THE HYPERBOLIC REVIEW
Arithmetic
Bart Edelman
What are the chances
I would find you, Darling,
At that moment, on that day,
In that state, under that sky?
I know it’s remarkable,
But numbers don’t lie,
No matter how many times
I try to adjust fate—
Or whatever you call it.
There’s a system at work
I can’t exactly calculate,
Yet, perhaps, it’s a plus,
Minus these stray integers,
Always lurking an equation away.
Take our first date, for example.
You wore a red cyclone dress;
I bought you a blue corsage,
Just to commemorate the event.
How we ended up picking violets,
By the side of 13 Good Luck Drive,
Surely, is anyone’s guess.
It’s an odd or even game
We both choose to play,
Manipulating a digit here,
A percentage point there—
Anything to keep us together,
Multiplying every chance we get,
Never more than a table apart.
Bart Edelman’s poetry collections include Crossing the Hackensack (Prometheus Press), Under Damaris’ Dress (Lightning Publications), The Alphabet of Love (Red Hen Press), The Gentle Man (Red Hen Press), The Last Mojito (Red Hen Press), The Geographer’s Wife (Red Hen Press), Whistling to Trick the Wind (Meadowlark Press), and This Body Is Never at Rest: New and Selected Poems 1993 – 2023 (Meadowlark Press).

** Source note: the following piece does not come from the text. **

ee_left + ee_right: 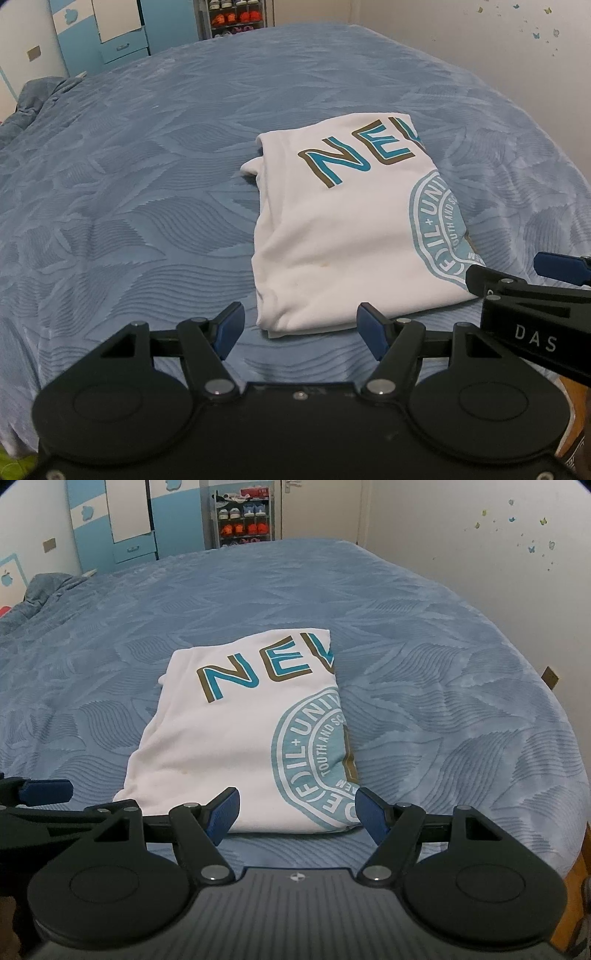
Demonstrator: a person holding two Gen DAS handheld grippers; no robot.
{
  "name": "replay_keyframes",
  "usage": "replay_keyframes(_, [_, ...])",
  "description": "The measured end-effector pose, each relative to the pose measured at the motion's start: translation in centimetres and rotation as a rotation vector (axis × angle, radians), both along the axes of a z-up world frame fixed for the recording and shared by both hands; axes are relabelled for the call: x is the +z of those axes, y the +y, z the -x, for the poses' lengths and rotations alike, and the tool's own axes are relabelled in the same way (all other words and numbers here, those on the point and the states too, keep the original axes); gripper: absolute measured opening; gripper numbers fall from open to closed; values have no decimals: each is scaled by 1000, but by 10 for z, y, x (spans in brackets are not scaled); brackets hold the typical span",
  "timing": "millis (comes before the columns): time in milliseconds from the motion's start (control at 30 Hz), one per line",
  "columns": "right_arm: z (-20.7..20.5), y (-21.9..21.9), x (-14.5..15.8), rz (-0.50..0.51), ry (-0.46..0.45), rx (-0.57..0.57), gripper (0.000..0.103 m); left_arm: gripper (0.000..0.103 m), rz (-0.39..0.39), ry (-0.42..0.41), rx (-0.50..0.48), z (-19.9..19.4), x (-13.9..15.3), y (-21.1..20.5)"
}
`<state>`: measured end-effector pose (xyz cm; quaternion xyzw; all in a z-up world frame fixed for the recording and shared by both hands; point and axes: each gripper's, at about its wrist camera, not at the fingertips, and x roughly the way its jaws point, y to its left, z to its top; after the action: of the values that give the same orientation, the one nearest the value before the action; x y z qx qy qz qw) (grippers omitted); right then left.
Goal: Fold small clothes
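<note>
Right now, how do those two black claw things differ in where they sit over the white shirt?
The left gripper faces the white shirt's near-left corner; the right gripper faces its near edge by the teal seal. Both are open, holding nothing, just short of the shirt.

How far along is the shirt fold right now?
Done: the white T-shirt lies folded lengthwise into a narrow stack on the blue bedspread. In hand: nothing; left gripper and right gripper are open at its near edge. Left: probably one crosswise fold.
</note>
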<state>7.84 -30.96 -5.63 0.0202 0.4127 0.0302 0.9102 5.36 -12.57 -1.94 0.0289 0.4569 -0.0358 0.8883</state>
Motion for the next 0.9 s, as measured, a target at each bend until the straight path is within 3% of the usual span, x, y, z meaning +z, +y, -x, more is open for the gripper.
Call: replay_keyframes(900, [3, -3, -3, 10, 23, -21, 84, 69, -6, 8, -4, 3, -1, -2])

He has taught at Glendale College, where he edited Eclipse, a literary journal, and, most recently, in the MFA program at Antioch University, Los Angeles. His work has been widely anthologized in textbooks published by City Lights Books, Etruscan Press, Fountainhead Press, Harcourt Brace, Longman, McGraw-Hill, Prentice Hall, Simon & Schuster, Thomson/Heinle, the University of Iowa Press, Wadsworth, and others. He lives in Pasadena, California.